Elsewhere she recalled:

“I thought of going somewhere else, or doing something else. I also thought maybe I’m not good enough, not smart enough."

She's now an adjunct in UPenn's neurosurgery department. Will they fast-track her for tenure now that she has a Nobel, or just live with the shame?

Both quotes here come from interesting stories. The first is from here:

wired.co.uk/article/mrna-coron

The second is from here:

billypenn.com/2020/12/29/unive

93 comments
گیسپر

@johncarlosbaez Yup. Standard Mathematician Treatment. I mean, Scientist Treatment. I mean, Researcher Treatment. I mean, Woman Treatment.

Anyway, I absolutely loathe our Satire.

Benjamin Leis ✅

@johncarlosbaez She's an SVP at BioNTech and has been in private industry for the last 10 years (after starting her own company to attempt to commercialize in 2006). I don't think at that point you have time or need to be TT. Not to take away that UPenn trying to bask in the achievement seems very off putting.

I wonder why she stayed there especially after the 2005 papers were published.

John Carlos Baez

@benleis - it's possible UPenn will now get so embarrassed having her listed as an adjunct on their website that they'll make her tenure track and quickly give her tenure.
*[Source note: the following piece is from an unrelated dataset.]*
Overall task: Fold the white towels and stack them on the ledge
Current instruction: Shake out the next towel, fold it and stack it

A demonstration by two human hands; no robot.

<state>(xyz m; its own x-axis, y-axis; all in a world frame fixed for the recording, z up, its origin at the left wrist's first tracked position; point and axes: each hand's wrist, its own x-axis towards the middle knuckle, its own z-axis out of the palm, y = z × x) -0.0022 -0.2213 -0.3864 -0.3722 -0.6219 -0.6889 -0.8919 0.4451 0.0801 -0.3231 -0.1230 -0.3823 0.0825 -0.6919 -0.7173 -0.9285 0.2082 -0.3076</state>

med.upenn.edu/apps/faculty/ind

Nils Skirnir

@johncarlosbaez @benleis
More likely that they’ll dig in and not renew her contract . Then she’ll go to Cal, UCSD, MIT, or UCLA

thepoliticalcat

@nilsskirnir @johncarlosbaez @benleis PLZ let her come to Cal, she'd be brill here, and we have a TON of cutting-edge orgs that would pay her what she deserved!

EthicalTaxProfessor

@johncarlosbaez @benleis

It's possible, but several well-endowed misogynist egos will take a beating.

thepoliticalcat

@DrGeof @johncarlosbaez @benleis Isn't Stanford looking for a new Head Panjandrum of some sort or the other?

John Carlos Baez

@thepoliticalcat - Katalin Karikó may not want to be Head Pajandrum. Since 2019 she was senior vice president of BioNTech RNA Pharmaceuticals, but in 2022 she left BioNTech to devote more time to research. So I think she mainly wants to do research, not administration.

@DrGeof @benleis

brinnbelyea

@johncarlosbaez @benleis They will use the fact that an adjunct won the Nobel to push all the faculty to adjunct status.

DELETED

@brinnbelyea @johncarlosbaez @benleis

Good one! or tell all adjuncts that they should be proud and love being slaves(ish)

MadisonMonkey

@johncarlosbaez @benleis high level academic institutions admitting they were wrong 😑 don’t bet on it

Mycotropic

@johncarlosbaez @benleis

She doesn't have to accept promotion or tenure and she probably doesn't have to route the Nobel money through that affiliation. I'd keep the appointment, reject promotion and tenure, accept another appointment at another school and route the money through that affiliation.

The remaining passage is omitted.